### Heroes Of Pymoli Data Analysis
* Of the 1163 active players, the vast majority are male (84%). There also exists, a smaller, but notable proportion of female players (14%).

* Our peak age demographic falls between 20-24 (44.8%) with secondary groups falling between 15-19 (18.60%) and 25-29 (13.4%).  
-----

### Note
* Instructions have been included for each segment. You do not have to follow them exactly, but they are included to help you think through the steps.

In [2]:
# Dependencies and Setup
import pandas as pd
import numpy as np

# File to Load (Remember to Change These)
file_to_load = "Resources/purchase_data.csv"

# Read Purchasing File and store into Pandas data frame
purchase_data = pd.read_csv(file_to_load)
purchase_data.head()

Unnamed: 0,Purchase ID,SN,Age,Gender,Item ID,Item Name,Price
0,0,Lisim78,20,Male,108,"Extraction, Quickblade Of Trembling Hands",3.53
1,1,Lisovynya38,40,Male,143,Frenzied Scimitar,1.56
2,2,Ithergue48,24,Male,92,Final Critic,4.88
3,3,Chamassasya86,24,Male,100,Blindscythe,3.27
4,4,Iskosia90,23,Male,131,Fury,1.44


## Player Count

* Display the total number of players


In [3]:
num_players = str(purchase_data['SN'].nunique())
print(num_players + " total players")

576 total players


## Purchasing Analysis (Total)

* Run basic calculations to obtain number of unique items, average price, etc.


* Create a summary data frame to hold the results


* Optional: give the displayed data cleaner formatting


* Display the summary data frame


In [4]:
unique_items = purchase_data['Item ID'].nunique()
avg_price = purchase_data['Price'].mean()
total_purchases = len(purchase_data)
total_revenue = purchase_data['Price'].sum()
total_purchasing_analysis = [[unique_items, avg_price, total_purchases, total_revenue]]
summary_df = pd.DataFrame(total_purchasing_analysis, columns = ['Number of Unique Items', 'Average Price', 'Number of Purchases', 'Total Revenue'])
summary_df

Unnamed: 0,Number of Unique Items,Average Price,Number of Purchases,Total Revenue
0,183,3.050987,780,2379.77


## Gender Demographics

* Percentage and Count of Male Players


* Percentage and Count of Female Players


* Percentage and Count of Other / Non-Disclosed




In [5]:
gender_data = purchase_data.groupby('Gender')
m_players = gender_data.get_group('Male')
num_m_players = m_players['SN'].nunique()
f_players = gender_data.get_group('Female')
num_f_players = f_players['SN'].nunique()
total_players = purchase_data['SN'].nunique()
num_o_players = int(total_players) - int(num_m_players) - int(num_f_players)

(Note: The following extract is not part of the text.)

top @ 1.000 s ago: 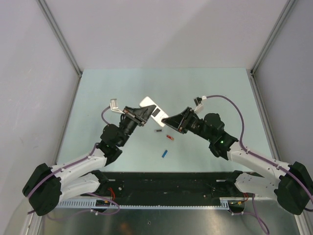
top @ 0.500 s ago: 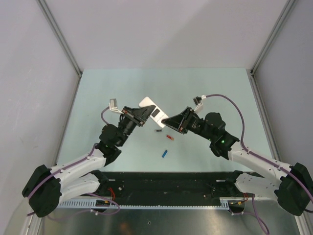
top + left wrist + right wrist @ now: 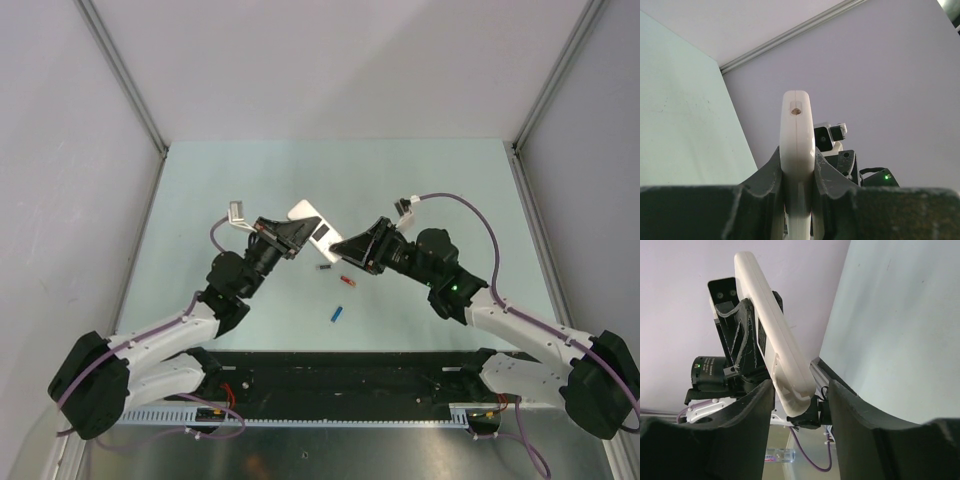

pct_m_players = (float(num_m_players) / float(total_players)) * 100
pct_f_players = (float(num_f_players) / float(total_players)) * 100
pct_o_players = (float(num_o_players) / float(total_players)) * 100

print('Count of Male Players: ' + str(num_m_players))
print('Percentage of Male Players: ' + str(pct_m_players))
print('Count of Female Players: ' + str(num_f_players))
print('Percentage of Female Players: ' + str(pct_f_players))
print('Count of Other / Non - Disclosed Players: ' + str(num_o_players))
print('Percentage of Other / Non - Disclosed Players: ' + str(pct_o_players))

Count of Male Players: 484
Percentage of Male Players: 84.02777777777779
Count of Female Players: 81
Percentage of Female Players: 14.0625
Count of Other / Non - Disclosed Players: 11
Percentage of Other / Non - Disclosed Players: 1.9097222222222223



## Purchasing Analysis (Gender)

* Run basic calculations to obtain purchase count, avg. purchase price, avg. purchase total per person etc. by gender




* Create a summary data frame to hold the results


* Optional: give the displayed data cleaner formatting


* Display the summary data frame

In [87]:
f_purchase_count = len(f_players)
m_purchase_count = len(m_players)
o_purchase_count = len(purchase_data) - f_purchase_count - m_purchase_count
print('Female purchase count: ' + str(f_purchase_count))
print('Male purchase count: ' + str(m_purchase_count))
print('Other / Non - Disclosed purchase count: ' + str(o_purchase_count))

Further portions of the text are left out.